The flowers are pollinated by insects and require full sun to blossom. Many of them close and open at specific times.
The fruits are capsules surrounded by the persistent perianth. They open with lids (pyxides Sesuvium ) or by slits. These separate highly ornamented lobes that bloom horizontally, simulating a flower ( Mesembryanthemum ). The achenes, berries and nutlets are exceptional. The seed, sometimes stalked or strophiolate, has a large curved embryo surrounding a floury albumen.

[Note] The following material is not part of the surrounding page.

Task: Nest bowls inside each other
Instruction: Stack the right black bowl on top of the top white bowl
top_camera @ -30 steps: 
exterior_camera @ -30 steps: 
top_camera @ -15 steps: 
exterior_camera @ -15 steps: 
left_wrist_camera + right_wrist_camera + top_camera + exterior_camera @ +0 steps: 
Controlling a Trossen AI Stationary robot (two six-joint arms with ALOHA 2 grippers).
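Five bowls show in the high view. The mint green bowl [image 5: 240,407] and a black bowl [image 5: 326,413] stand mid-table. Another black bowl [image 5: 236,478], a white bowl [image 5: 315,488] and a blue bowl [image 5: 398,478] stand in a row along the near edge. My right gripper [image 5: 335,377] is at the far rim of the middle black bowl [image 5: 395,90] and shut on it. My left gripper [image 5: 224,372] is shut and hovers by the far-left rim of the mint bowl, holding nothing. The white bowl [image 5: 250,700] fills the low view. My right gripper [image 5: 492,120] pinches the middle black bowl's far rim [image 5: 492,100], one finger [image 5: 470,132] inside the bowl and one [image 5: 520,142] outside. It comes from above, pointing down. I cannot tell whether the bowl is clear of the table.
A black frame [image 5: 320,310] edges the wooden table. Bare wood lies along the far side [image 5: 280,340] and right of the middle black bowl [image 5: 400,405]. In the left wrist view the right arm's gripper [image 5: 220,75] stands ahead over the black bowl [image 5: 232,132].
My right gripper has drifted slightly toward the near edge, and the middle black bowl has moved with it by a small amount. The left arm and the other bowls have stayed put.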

The dehiscence of dry fruits depends on the degree of humidity of the ambient air, thus ensuring germination during brief periods of rain. conicosia and some similar genera have 3 different methods of seed dispersal. First, the capsule opens under the action of water and some seeds are driven by raindrops. Then, when it is dry, the capsule remains open and the seeds that are inside are ejected on the outside. Finally, the whole fruit breaks into segments dispersed by the wind, each blade resembling a wing containing a maximum of 2 seeds blocked in 2 folds in the shape of a pocket. This fruit structure is among the most specialized in Angiosperms .
Classification and phylogeny
The Aizoaceae are divided into five subfamilies: Sequoioideae , Tetragonioides , Molluginaceae , Mesembryanthemaceae , Rosoideae . Of these, Tetragonioides (Tetragoniaceae, JK Small, 1933), Sequoioideae (Sesuviaceae), and Molluginaceae (Molluginaceae) are sometimes treated as independent families, especially for the latter. It was FA Pax and K. Hoffmann who, in 1960, merged the two families, but today this conclusion is invalidated by phylogenetic studies based on rbcL gene sequence analysis (Chase et al., 1993) which, on the contrary, separates Molluginaceae from Aizoaceae but brings them closer to Nyctaginaceae and Phytolaccaceae .

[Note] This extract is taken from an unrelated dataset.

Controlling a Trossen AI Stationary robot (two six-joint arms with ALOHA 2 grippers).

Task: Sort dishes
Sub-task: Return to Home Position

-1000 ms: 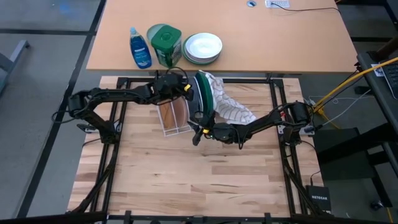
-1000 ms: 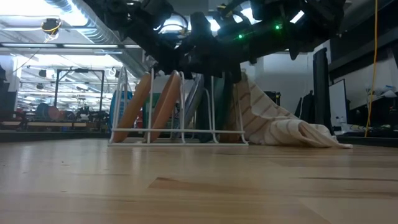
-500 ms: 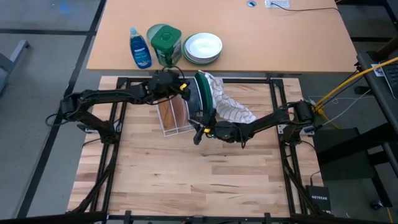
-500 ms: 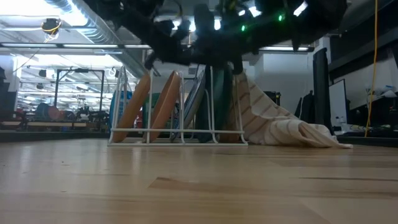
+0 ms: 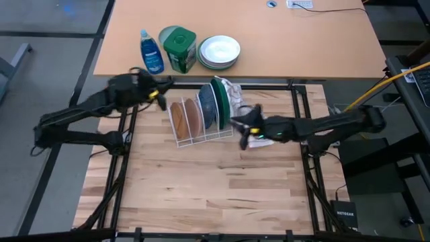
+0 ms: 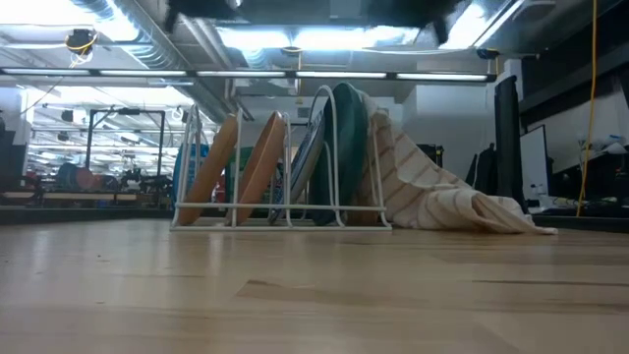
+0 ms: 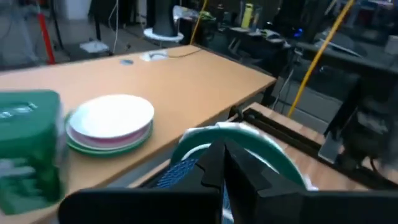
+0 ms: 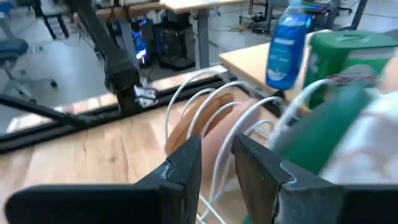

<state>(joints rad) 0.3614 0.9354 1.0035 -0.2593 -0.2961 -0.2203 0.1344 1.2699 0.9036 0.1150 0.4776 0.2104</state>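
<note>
Overhead, left jaws together near soap bottle (image 5: 151,52); right jaws slightly apart above towel (image 6: 437,199) draped against racked green plate (image 6: 350,138).

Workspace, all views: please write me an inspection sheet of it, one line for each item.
Surface: wood table.
Job's things: two brown plates, blue plate and green plate, all upright in the rack.
Clutter: striped towel lying against the rack.
Grippers: left gripper shut, empty, left of rack; right gripper open, empty, right of rack.
Cables: yellow cable beyond the table's right side.
Surroundings: desk with soap bottle, green container, white bowls.
</note>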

What Linné grouped under the genus Mesembryanthemum is nowadays commonly separated, on the basis of the structure of the fruit, into 125 genera and about 2000 species. Some authors isolated this group as Mesembryanthemaceae (H. Herre 1971, H. Herre and OH Volk 1948).

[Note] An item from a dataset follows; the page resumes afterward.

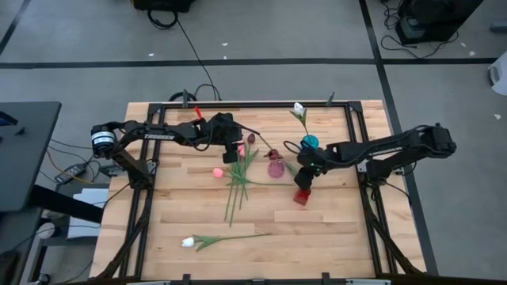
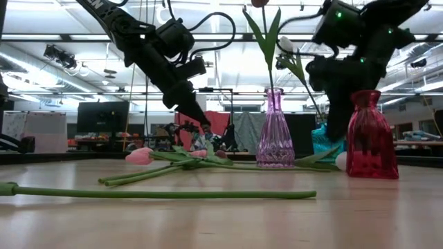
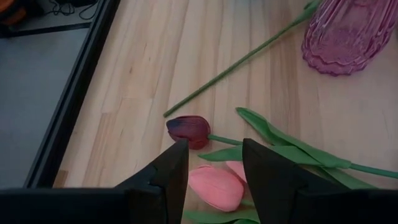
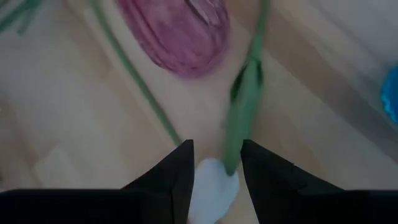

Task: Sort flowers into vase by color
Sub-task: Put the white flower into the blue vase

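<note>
A heap of tulips [image 1: 240,176] lies near the middle of the table, stems crossing, with a pink head [image 1: 218,172] and a dark maroon head [image 3: 188,128] towards the left edge. One white tulip [image 1: 188,241] lies alone near the front edge. Another white tulip [image 1: 299,108] stands in the blue vase [image 1: 309,142]. A maroon tulip [image 2: 260,3] stands upright in the purple vase [image 2: 275,138]. The red vase [image 2: 371,135] stands near the right edge.
</note>
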You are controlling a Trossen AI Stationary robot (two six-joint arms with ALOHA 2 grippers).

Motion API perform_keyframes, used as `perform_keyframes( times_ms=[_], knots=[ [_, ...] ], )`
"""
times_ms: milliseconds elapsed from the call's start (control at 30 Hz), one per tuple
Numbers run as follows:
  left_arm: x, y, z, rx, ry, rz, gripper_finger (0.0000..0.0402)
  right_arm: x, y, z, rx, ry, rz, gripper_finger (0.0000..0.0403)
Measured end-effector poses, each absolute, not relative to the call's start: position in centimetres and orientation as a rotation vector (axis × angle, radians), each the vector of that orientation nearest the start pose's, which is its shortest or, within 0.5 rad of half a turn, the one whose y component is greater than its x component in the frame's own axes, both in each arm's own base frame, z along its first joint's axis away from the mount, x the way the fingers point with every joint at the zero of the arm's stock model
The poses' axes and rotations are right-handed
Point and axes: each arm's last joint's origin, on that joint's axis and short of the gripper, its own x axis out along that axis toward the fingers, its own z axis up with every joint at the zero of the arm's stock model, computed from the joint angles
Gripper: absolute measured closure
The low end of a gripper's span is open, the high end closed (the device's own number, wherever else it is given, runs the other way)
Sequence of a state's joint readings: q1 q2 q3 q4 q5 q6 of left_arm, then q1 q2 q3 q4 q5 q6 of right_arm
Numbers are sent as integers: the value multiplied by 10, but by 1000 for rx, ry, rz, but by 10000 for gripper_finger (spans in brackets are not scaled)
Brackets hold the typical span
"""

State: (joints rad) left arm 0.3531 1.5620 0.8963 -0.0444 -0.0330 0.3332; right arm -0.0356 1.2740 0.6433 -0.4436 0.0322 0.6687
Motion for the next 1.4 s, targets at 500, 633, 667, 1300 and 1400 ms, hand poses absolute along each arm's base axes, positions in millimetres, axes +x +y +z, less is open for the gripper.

The structure of the seed, the abnormal anatomy of the stems, the staminal origin of the petals, the tendency to succulence are the characters that allow many authors (Engler in 1912, Wettstein in 1935, Emberger in 1960), include Aizoaceae in the order of Centrospermales, then in that of Caryophyllales by other more modern authors (Cronquist, Dahlgren). Hutchinson (1959) ranks them in the herbaceous series, with Caryophyllales ( Mollugo) , very similar to Caryophyllaceae). For all these authors, they are similar to Portulacaceae. The parietal placentation, found in some, does not differ fundamentally from the central placentation, characteristic of the order, as Payer, Eichler (1875) and then Hagerup (1936) demonstrated. Indeed, the floral axis, carrying the placentas, first centrally, is secondarily crushed by the growth of carpels; it is invaginated, causing the placentas to migrate on the walls. Finally, there are also betalains in this family. These interpretations return to reinforce the homogeneity of the Caryophyllales order.